I’m on shaky ground. But I think that’s ok. God’s ground isn’t shaky. He’s firm. And he’s letting me fling my wonky theology and wounded heart at him. This time is creating who I am becoming and what it says about the God I believe in.

I’m out of words to comfort myself and put a bandaid over the guilt. I only have God. He’s there while I try to be gentle with myself but fail. He’s there when I know I’m supposed to have hope but just don’t have the oomph for it. He’s there when I practice telling Him that I’m not fine. That this is NOT fine. He’s there.

In the school drop off line when I say, “You feel so far.”

When I’m making beds and say, “I’m not sure how to see You here.”

In the grocery store when I think, “I can’t find You but I really want to.”

Washing the dishes whispering the uncomfortable truth, “I don’t know if I want to find You, but I want to say that this hurts.”

These honest, messy, prayers, brought to Him before cleaning them up. The guilt. The questions about my God. Is He good? Is He there? What do I truly believe the Bible says about life and death? The ache of who I am becoming through this. I’m counting on what’s being created in my darkness and chaos.

And so I ponder again, “Who would you be if you decided to believe that everyone dies at the perfect time? Everyone.” Working on finding out.

Deacon Aug. 2017 ~ 2 yrs old “And Jesus thank you” was how he finished every prayer.

And If Not

Long-time friends recently passed the nine year mark of their baby girl going to heaven after a year long battle with leukemia. I can take myself back to those days so easily. The shock that Paxten hadn’t made it…that she hadn’t gotten her miracle. The empty, hollow feeling of what now?

I’ve watched these friends learn to live in a world without their daughter for nine years. I’ve seen them crawl towards love, fight for joy, and build a new life that absolutely includes Pax…just not they way they’d hoped and longed. This year had an entirely new perspective for all they’ve been though. This year I couldn’t help but go back to our desperate prayers for her healing. Those same groanings I repeated over my little boy nine years later.

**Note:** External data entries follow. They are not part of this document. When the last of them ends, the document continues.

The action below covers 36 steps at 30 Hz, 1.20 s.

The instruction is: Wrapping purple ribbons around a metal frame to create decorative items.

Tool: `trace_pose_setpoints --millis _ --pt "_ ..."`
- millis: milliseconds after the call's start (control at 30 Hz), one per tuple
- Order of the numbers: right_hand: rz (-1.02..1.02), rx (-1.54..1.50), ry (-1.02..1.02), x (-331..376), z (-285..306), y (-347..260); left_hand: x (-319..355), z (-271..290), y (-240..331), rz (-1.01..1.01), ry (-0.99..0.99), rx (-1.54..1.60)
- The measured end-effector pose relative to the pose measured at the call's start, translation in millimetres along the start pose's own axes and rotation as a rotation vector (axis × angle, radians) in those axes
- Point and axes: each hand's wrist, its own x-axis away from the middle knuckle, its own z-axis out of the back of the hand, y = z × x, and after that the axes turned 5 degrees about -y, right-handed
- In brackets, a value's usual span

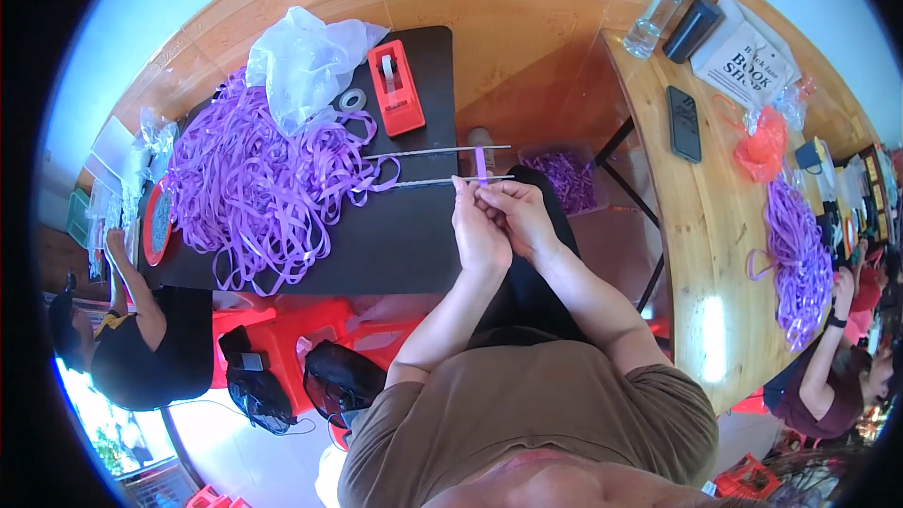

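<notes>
Two thin metal rods (437, 149) stick out past the right edge of the dark table. Across them runs a short strip of purple ribbon (481, 162). My left hand (481, 233) is closed at the near rod, its fingertips pinched by the strip's lower end. Close against it, my right hand (527, 218) pinches at the same spot. The ribbon's end is mostly hidden by my fingers. To the left, a big tangled heap of purple ribbon loops (254, 188) covers much of the table, some loops reaching the rods.
On the dark table (376, 254) are a red tape dispenser (396, 87), a tape roll (352, 100) and a clear plastic bag (306, 61). A bin of purple ribbon pieces (562, 181) sits below. The wooden table (696, 226) holds a phone (684, 123) and bottle (657, 14). Co-workers sit both sides.
</notes>
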Motion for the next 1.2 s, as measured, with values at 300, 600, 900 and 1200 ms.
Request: trace_pose_setpoints --millis 300,600,900,1200 --pt "0.313 0.151 0.187 11 27 -30 7 -19 50 0.351 0.007 0.128" --pt "0.231 0.468 -0.127 -75 -27 -80 7 -12 68 0.482 -0.124 0.164" --pt "0.169 0.674 -0.135 -166 -88 -59 7 -9 66 0.484 -0.132 0.203" --pt "0.109 0.554 -0.001 -179 -103 -49 4 -6 62 0.471 -0.109 0.193"
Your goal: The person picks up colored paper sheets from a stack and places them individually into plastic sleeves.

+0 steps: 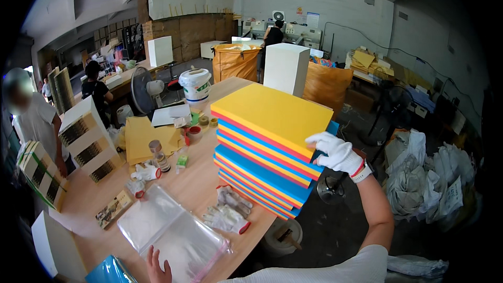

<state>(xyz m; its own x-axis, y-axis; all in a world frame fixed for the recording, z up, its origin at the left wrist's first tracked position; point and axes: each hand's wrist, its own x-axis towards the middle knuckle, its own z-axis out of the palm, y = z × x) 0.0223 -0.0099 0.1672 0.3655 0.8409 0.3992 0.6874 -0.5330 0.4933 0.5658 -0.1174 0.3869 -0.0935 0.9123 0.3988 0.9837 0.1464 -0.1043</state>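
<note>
A tall stack of yellow, red and blue sheets (272, 118) stands on the table, its layers slightly uneven. My right hand (339, 154), in a white knitted glove, is at the stack's right corner. Its fingers are bent over the top edge and the thumb is lower against the side. Bare, with fingers spread, my left hand (158, 268) shows at the lower edge, partly cut off. It is over or beside clear plastic bags (175, 236) lying flat. Used work gloves (228, 212) lie between the bags and the stack.
The wooden table (99, 225) also bears a small box (113, 209), a glass jar (159, 155), tape rolls (203, 120), a white bucket (195, 85) and white block stacks (286, 69). A fan (145, 90) stands behind. White sacks (427, 173) lie right. Other people work nearby.
</note>
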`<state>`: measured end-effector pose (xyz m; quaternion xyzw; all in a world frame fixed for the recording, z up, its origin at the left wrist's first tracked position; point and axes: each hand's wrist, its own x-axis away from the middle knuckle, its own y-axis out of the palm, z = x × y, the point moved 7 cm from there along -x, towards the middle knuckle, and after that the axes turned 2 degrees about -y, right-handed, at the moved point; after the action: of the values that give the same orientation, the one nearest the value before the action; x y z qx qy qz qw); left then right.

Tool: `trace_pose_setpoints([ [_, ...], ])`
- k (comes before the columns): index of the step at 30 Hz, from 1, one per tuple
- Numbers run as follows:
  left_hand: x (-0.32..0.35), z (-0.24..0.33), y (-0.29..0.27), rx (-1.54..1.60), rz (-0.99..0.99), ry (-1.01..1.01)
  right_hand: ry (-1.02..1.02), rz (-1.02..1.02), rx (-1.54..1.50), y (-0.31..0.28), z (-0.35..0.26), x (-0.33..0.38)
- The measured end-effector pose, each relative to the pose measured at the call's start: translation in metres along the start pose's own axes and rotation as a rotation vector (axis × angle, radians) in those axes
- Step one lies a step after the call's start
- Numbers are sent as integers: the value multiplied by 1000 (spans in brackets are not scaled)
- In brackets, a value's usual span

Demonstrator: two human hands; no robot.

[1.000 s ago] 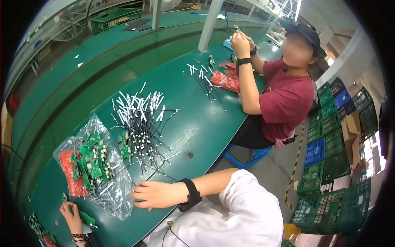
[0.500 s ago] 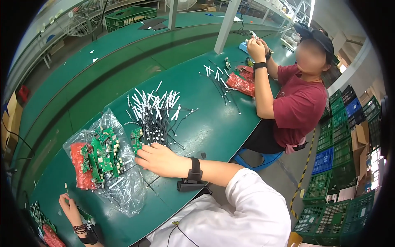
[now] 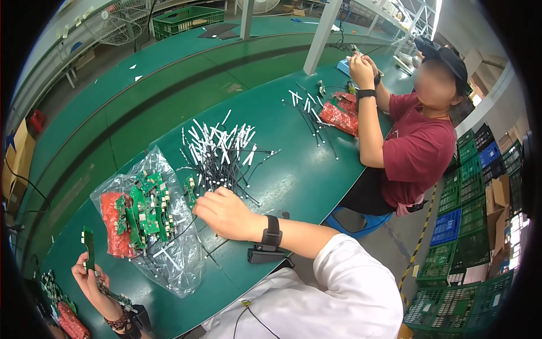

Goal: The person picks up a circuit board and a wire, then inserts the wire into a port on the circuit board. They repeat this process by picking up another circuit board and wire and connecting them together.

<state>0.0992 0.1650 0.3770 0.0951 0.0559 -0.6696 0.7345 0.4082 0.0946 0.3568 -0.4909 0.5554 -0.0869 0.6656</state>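
My left hand [image 3: 93, 285], at the lower left, is closed on a narrow green circuit board [image 3: 88, 247] that stands up from the fingers. More green board shows beside its wrist; whether it is the same piece I cannot tell. My right hand [image 3: 226, 214] is over the table with fingers bent together, their tips mostly hidden. A thin dark line runs from near those fingertips toward the plastic bag. Just beyond the fingers lies a small green board [image 3: 190, 189], beside a pile of black cables with white ends [image 3: 220, 152].
A clear plastic bag [image 3: 180, 271] carries several green boards [image 3: 148, 212] and a red bubble-wrap bundle [image 3: 117, 223]. A black box [image 3: 265, 255] is by the table edge. On the right, a co-worker [image 3: 420, 135] holds a small part near more cables and red wrap [image 3: 340, 117].
My left hand has risen and tilted the green board, which now shows longer above the fingers. My right hand's fingers have drawn in and bent more. The whole view has shifted slightly.
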Motion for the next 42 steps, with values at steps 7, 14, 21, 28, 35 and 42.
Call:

I started thinking how wonderful to be the parent who can proclaim, “God is good! My child is a miracle!” because their child could have died but didn’t.

But even more, the depth of peace, knowing, and love for the parent whose child has died and can say the same thing.

Nine years later, my friends stood and said, God is good. While my heart still breaks for their loss, what an inspiration and hope for my raw and confused heart.